EXERCISE AIM: Please output the data exactly, minus pictures.

EXTRACTED INFORMATION:
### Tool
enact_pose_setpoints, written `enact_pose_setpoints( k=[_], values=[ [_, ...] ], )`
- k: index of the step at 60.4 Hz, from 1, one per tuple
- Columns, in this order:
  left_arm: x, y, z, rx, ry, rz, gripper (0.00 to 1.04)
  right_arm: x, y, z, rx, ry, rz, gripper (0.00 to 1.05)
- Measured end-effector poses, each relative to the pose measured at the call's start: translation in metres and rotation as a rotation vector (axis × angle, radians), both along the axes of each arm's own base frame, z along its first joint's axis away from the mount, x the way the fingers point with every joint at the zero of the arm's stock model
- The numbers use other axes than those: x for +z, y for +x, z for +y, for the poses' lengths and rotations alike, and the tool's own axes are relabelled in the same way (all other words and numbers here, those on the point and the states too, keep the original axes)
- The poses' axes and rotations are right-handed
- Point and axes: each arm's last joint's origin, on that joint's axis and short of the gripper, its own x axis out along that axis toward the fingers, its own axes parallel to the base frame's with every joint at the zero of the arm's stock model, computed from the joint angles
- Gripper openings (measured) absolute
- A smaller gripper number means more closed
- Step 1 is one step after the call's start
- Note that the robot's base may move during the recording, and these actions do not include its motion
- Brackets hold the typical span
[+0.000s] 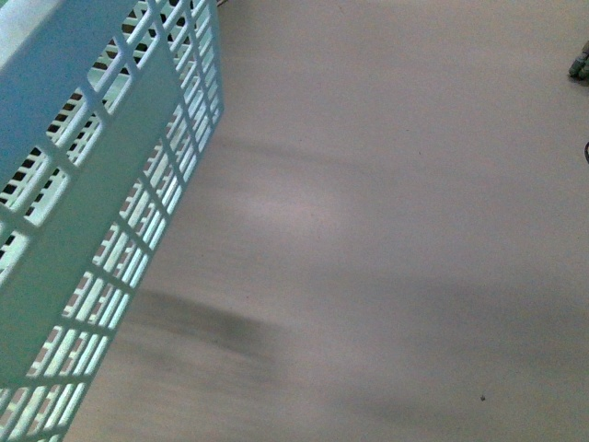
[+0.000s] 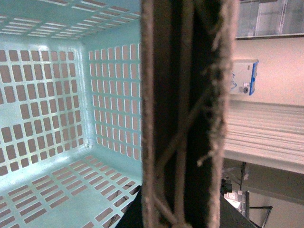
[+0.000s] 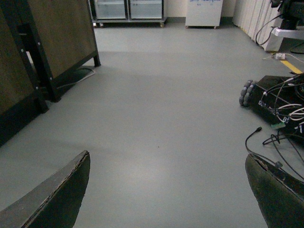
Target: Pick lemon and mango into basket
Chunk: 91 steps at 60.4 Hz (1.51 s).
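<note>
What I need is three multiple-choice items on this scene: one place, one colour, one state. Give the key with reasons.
1. In the front view the basket shows at:
A. the left
B. the right
C. the middle

2. The basket's colour is:
A. red
B. pale teal
C. brown

3. The right claw is:
A. shut tight
B. clamped on a box
C. open, holding nothing

Key: 1 A, its slotted wall fills the left edge. 2 B, the front and left wrist views both show teal plastic. 3 C, it gapes wide over bare floor.
</note>
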Motion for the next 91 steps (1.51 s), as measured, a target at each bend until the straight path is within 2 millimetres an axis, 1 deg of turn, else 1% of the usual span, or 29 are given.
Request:
enact_pose_setpoints(
  k=[91],
  values=[
    [-0.0002, -0.0001, 0.0, -0.003, -0.001, 0.002, 0.05, 0.0, 0.0, 0.0, 0.0, 0.0, 0.0, 0.96]
  ],
)
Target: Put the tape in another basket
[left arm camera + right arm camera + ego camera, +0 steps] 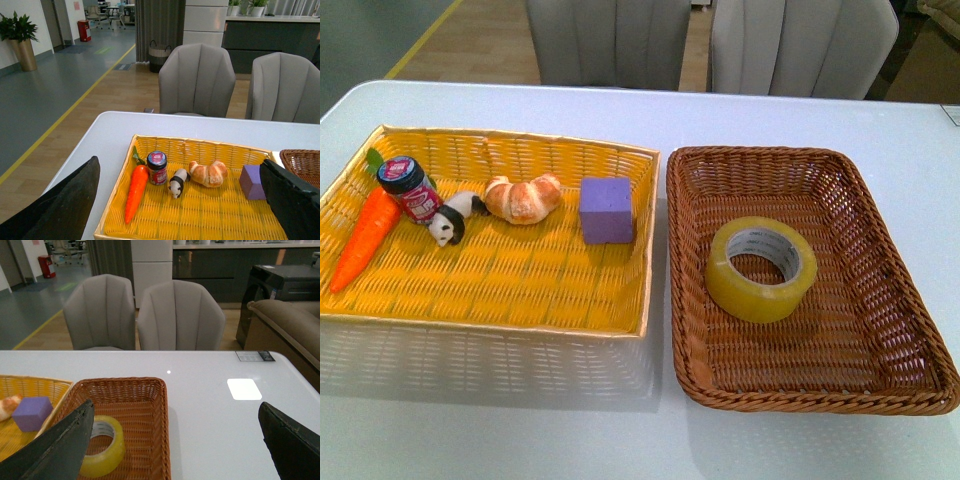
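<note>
The tape point(761, 268), a large yellowish roll with a white core, lies flat in the dark brown wicker basket point(880, 240) on the right of the table. It also shows in the right wrist view point(102, 452), inside the brown basket point(145, 405). The brown basket's corner shows in the left wrist view point(300, 160). My left gripper point(180, 210) is open, held above the yellow basket point(200, 150). My right gripper point(175, 450) is open, above the brown basket's right edge and the table. Neither arm shows in the front view.
The yellow basket point(470, 290) holds a toy carrot point(365, 235), a small jar point(410, 188), a panda figure point(453, 218), a croissant point(523, 197) and a purple cube point(607, 210). Two grey chairs point(610, 40) stand behind the white table point(520, 430).
</note>
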Controlling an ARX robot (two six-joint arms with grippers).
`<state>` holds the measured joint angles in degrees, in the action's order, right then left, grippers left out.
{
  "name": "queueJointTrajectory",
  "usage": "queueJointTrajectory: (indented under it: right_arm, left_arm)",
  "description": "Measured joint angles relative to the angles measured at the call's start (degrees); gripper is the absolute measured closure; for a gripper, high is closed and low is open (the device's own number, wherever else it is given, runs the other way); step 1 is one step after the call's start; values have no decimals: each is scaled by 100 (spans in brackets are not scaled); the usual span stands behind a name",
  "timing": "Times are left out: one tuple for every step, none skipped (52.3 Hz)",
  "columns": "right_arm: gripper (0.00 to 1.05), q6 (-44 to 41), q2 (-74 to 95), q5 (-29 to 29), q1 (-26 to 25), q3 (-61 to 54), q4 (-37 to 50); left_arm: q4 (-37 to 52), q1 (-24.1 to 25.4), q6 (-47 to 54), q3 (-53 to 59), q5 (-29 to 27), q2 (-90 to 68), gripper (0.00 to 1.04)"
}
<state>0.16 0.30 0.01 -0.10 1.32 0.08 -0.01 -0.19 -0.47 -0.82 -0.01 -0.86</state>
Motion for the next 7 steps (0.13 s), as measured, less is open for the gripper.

ANSWER FOR THIS EXERCISE:
### Tool
enact_pose_setpoints, written `enact_pose_setpoints( k=[_], values=[ [_, ...] ], )`
- k: index of the step at 60.4 Hz, from 1, one per tuple
- Columns, in this order:
  left_arm: x, y, z, rx, ry, rz, gripper (0.00 to 1.04)
  right_arm: x, y, z, rx, ry, rz, gripper (0.00 to 1.05)
- Measured end-effector poses, each relative to the pose measured at the call's start: translation in metres and rotation as a rotation vector (axis × angle, radians), both along the axes of each arm's own base frame, z along its first joint's axis away from the mount, x the way the fingers point with every joint at the zero of the arm's stock model
- The numbers use other axes than those: x for +z, y for +x, z for +y, for the poses' lengths and rotations alike, and the tool's own axes are relabelled in the same way (all other words and numbers here, those on the point and the states too, keep the original axes)
- The poses' axes and rotations are right-handed
- Point and axes: each arm's last joint's origin, on that joint's axis and short of the gripper, its own x axis out along that axis toward the fingers, its own axes parallel to the base frame's with every joint at the zero of the arm's stock model, computed from the joint angles
- Gripper openings (measured) absolute
- A smaller gripper number means more closed
- Step 1 is one step after the call's start
- Note that the robot's base may move during the recording, and these actions do not include its motion
- Brackets hold the typical span
[+0.000s] 
[+0.000s] 
[+0.000s] 
Target: Pick lemon and mango into basket
Chunk: 91 steps at 60.4 Hz (1.51 s).
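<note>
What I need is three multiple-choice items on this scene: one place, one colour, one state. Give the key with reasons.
1. In the front view the basket shows at:
A. the left
B. the right
C. the middle

2. The basket's colour is:
A. red
B. pale teal
C. brown

3. The right claw is:
A. shut tight
B. clamped on a box
C. open, holding nothing

Key: 1 A, its slotted wall fills the left edge. 2 B, the front and left wrist views both show teal plastic. 3 C, it gapes wide over bare floor.
</note>
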Motion for the next 91 steps (1.51 s), as measured, a target at each bend until the straight path is within 2 millimetres an axis, 1 deg of turn, else 1% of the usual span, or 29 are given.
Request:
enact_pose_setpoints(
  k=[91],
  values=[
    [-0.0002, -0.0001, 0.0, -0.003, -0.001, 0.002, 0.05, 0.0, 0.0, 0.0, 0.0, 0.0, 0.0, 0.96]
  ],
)
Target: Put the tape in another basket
[left arm camera + right arm camera + ego camera, +0 steps] 
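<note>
The tape point(761, 268), a large yellowish roll with a white core, lies flat in the dark brown wicker basket point(880, 240) on the right of the table. It also shows in the right wrist view point(102, 452), inside the brown basket point(145, 405). The brown basket's corner shows in the left wrist view point(300, 160). My left gripper point(180, 210) is open, held above the yellow basket point(200, 150). My right gripper point(175, 450) is open, above the brown basket's right edge and the table. Neither arm shows in the front view.
The yellow basket point(470, 290) holds a toy carrot point(365, 235), a small jar point(410, 188), a panda figure point(453, 218), a croissant point(523, 197) and a purple cube point(607, 210). Two grey chairs point(610, 40) stand behind the white table point(520, 430).
</note>
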Controlling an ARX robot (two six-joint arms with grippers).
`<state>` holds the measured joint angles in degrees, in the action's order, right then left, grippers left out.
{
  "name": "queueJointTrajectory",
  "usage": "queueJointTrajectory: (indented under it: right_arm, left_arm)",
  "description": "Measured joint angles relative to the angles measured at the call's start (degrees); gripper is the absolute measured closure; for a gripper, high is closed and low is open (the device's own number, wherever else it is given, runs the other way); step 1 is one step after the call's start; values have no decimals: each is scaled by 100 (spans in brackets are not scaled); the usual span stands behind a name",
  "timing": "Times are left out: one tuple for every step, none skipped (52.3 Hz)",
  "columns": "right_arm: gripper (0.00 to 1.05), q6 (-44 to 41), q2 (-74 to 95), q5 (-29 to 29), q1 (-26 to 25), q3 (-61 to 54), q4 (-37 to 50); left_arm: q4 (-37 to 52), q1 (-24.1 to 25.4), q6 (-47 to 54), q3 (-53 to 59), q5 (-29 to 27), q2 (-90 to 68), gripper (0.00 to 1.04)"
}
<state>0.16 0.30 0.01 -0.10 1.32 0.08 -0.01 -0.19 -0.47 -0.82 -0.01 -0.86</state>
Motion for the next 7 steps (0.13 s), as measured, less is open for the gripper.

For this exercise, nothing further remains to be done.